──────── Dataset section ────────

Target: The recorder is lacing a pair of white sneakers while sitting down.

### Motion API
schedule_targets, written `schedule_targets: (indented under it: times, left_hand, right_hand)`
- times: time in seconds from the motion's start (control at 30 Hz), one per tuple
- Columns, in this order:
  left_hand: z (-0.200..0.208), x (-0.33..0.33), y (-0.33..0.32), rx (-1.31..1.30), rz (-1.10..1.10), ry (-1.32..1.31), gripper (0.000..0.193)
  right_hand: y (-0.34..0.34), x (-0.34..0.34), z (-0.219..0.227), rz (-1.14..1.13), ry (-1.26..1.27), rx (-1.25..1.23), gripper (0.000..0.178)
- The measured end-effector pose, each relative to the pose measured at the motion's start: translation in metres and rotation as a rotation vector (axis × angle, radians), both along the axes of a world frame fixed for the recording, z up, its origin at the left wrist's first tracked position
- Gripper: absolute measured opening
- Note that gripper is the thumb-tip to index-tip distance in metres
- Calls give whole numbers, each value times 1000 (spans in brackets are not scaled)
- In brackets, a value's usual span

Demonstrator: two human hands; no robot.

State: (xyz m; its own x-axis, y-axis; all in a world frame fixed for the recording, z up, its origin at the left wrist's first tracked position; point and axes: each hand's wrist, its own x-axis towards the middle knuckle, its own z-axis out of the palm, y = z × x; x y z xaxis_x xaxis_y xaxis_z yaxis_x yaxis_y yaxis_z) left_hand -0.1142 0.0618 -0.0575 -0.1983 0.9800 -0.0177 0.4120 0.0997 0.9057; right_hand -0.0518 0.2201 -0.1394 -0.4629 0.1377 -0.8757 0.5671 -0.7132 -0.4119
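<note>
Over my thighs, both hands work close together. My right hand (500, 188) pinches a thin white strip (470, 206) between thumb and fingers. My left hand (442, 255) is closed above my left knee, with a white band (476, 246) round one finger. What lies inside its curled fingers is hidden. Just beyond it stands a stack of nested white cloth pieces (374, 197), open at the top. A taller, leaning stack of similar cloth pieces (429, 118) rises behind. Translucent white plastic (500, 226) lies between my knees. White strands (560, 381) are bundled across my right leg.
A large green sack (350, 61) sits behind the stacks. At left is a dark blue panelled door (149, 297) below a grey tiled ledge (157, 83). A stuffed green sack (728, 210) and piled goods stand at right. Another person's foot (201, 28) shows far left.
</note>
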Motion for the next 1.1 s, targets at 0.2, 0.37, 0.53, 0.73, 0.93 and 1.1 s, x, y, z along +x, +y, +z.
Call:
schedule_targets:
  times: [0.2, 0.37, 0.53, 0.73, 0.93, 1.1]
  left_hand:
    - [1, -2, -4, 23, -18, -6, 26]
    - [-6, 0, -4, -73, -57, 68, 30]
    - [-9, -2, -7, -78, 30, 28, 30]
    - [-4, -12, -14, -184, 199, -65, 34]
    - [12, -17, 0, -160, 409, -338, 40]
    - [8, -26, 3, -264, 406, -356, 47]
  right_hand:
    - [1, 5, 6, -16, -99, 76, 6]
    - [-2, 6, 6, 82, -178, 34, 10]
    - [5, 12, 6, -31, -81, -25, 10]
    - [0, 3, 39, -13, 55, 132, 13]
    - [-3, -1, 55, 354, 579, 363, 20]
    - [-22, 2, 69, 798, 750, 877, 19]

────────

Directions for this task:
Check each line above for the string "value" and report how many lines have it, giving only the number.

Output of the exercise:
2